Moim marzeniem jest:
pierwsze spotkanie - poznanie marzenia
2016-12-09
W piątkowy wieczór, udałyśmy się do szpitala aby poznać kolejnego Marzyciela. Po dotarciu na oddział zastałyśmy oczekującego na nas Marcina. Na twarzy młodzieńca gościł uśmiech, dumnego człowieka który raptem dobę temu przekroczył wyczekiwany od dawna próg dorosłości. Wręczając drobny upominek, czyli tzw. lodołamacz, którym była gra w scrabble, sprawiłyśmy, iż Marcin będzie mógł kreatywnie i wesoło spędzać czas np. ze swoimi kolegami i koleżankami. Kiedy z miłej, luźnej pogawędki przeszłyśmy do pytania o jego marzenie, bez zawahania podzielił się nim z nami. Marzeniem Marcina jest Laptop. Umożliwi mu on pozyskiwanie niezbędnych informacji i poszerzanie wiedzy, co w ferworze przygotowań do egzaminu dojrzałości będzie dla niego bardzo cenne, poza tym będzie mieć on łatwiejszy kontakt ze swoimi rówieśnikami. Ponadto Marcin będzie mógł udoskonalać swoje umiejętności w grach strategicznych, których jest wiernym fanem. Chłopak wspomniał, że nie ma przenośnego komputera a niebawem zamierza wyjechać na studia - laptop jest idealnym sprzętem, który mógłby zabierać ze sobą. Nasz Marzyciel to bardzo sympatyczny, serdeczny i inteligentny chłopak w dodatku niezwykle zainteresowany chemią nieorganiczną. Będzie nam niezmiernie miło móc spełnić marzenie tego młodego człowieka, który kto wie, może w przyszłości jeszcze zawojować świat nauki.
Wszystkich chętnych do pomocy przy tym pięknym marzeniu zachęcamy do kontaktu :)
spełnienie marzenia
2017-03-30
W piękny czwartkowy poranek udałyśmy się do szpitala w Prokocimiu, by zrobić niespodziankę naszemu Marzycielowi i spełnić jego największe marzenie.
Termin spełnienia marzenia dzięki mamie Marcina udało nam się utrzymać w tajemnicy. Chłopak niczego nie podejrzewając przyjechał na badania. Było warto - widząc wolontariuszy i prezent chłopak jeszcze nie dowierzał, że za chwilę spełni się jego największe marzenie. Marcin dostał laptopa, który pomoże mu w przygotowaniu do matury, a później na studiach. Na twarzy Marzyciela widać było promienny uśmiech.
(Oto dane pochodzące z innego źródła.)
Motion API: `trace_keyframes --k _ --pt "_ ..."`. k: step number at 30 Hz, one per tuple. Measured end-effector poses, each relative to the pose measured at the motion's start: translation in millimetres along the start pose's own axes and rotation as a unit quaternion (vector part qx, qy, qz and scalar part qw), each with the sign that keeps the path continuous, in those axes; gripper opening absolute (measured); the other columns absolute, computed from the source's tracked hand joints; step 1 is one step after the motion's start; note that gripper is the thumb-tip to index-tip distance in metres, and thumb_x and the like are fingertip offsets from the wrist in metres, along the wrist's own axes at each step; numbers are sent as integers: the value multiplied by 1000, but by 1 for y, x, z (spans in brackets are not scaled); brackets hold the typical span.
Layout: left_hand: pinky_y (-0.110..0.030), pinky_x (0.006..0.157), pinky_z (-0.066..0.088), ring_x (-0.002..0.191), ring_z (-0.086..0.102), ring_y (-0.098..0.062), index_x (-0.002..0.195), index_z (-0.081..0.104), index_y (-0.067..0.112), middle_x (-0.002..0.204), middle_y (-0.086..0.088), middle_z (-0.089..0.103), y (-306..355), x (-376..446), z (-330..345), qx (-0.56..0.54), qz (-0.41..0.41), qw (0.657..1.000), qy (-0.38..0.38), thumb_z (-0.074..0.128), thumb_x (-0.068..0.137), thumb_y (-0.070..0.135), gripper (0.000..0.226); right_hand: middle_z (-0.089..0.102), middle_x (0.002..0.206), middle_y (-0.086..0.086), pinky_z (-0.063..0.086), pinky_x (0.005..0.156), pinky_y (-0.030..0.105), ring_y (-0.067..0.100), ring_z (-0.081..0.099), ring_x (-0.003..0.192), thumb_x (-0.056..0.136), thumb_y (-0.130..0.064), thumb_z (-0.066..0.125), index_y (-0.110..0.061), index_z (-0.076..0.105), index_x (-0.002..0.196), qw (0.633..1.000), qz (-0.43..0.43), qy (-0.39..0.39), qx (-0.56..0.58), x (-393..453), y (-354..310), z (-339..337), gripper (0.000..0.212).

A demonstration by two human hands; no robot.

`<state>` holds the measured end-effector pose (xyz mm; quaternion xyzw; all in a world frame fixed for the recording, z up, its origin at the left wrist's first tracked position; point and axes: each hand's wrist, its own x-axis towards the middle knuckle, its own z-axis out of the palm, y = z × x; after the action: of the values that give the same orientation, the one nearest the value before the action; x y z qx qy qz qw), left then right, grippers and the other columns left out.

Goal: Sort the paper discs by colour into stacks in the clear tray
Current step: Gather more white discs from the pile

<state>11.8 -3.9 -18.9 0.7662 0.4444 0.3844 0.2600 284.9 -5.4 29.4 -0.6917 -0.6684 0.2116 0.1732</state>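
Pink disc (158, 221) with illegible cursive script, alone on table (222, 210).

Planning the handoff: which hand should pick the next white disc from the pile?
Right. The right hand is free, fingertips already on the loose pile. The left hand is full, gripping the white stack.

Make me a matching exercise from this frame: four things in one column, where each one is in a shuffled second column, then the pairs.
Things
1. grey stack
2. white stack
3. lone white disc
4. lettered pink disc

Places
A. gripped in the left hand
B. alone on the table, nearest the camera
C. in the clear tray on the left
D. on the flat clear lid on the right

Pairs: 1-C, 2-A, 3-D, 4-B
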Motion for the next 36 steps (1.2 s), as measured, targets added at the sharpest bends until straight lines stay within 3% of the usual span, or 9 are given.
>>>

Chwile porozmawialiśmy o przygotowaniach do egzaminu dojrzałości i planach na przyszłość.
Rezolutny i sympatyczny młodzieniec stwierdził że matura jest teraz najważniejsza i obiecał, że podzieli się z nami super wynikami jakie uda mu się otrzymać :)
Marcinie trzymamy kciuki za Twoje egzaminy. Dziękujemy, że mogłyśmy Cie poznać i spełnić Twoje marzenie. Pamiętaj nigdy nie przestawaj marzyć!
Serdeczne podziękowania składamy sponsorom: Uczniom ze szkoły nr 31 w Krakowie, którzy włączyli się w zbiórkę funduszy dla naszych Marzycieli oraz osobom prywatnym które wpłaciły środki na realizację marzenia Marcina.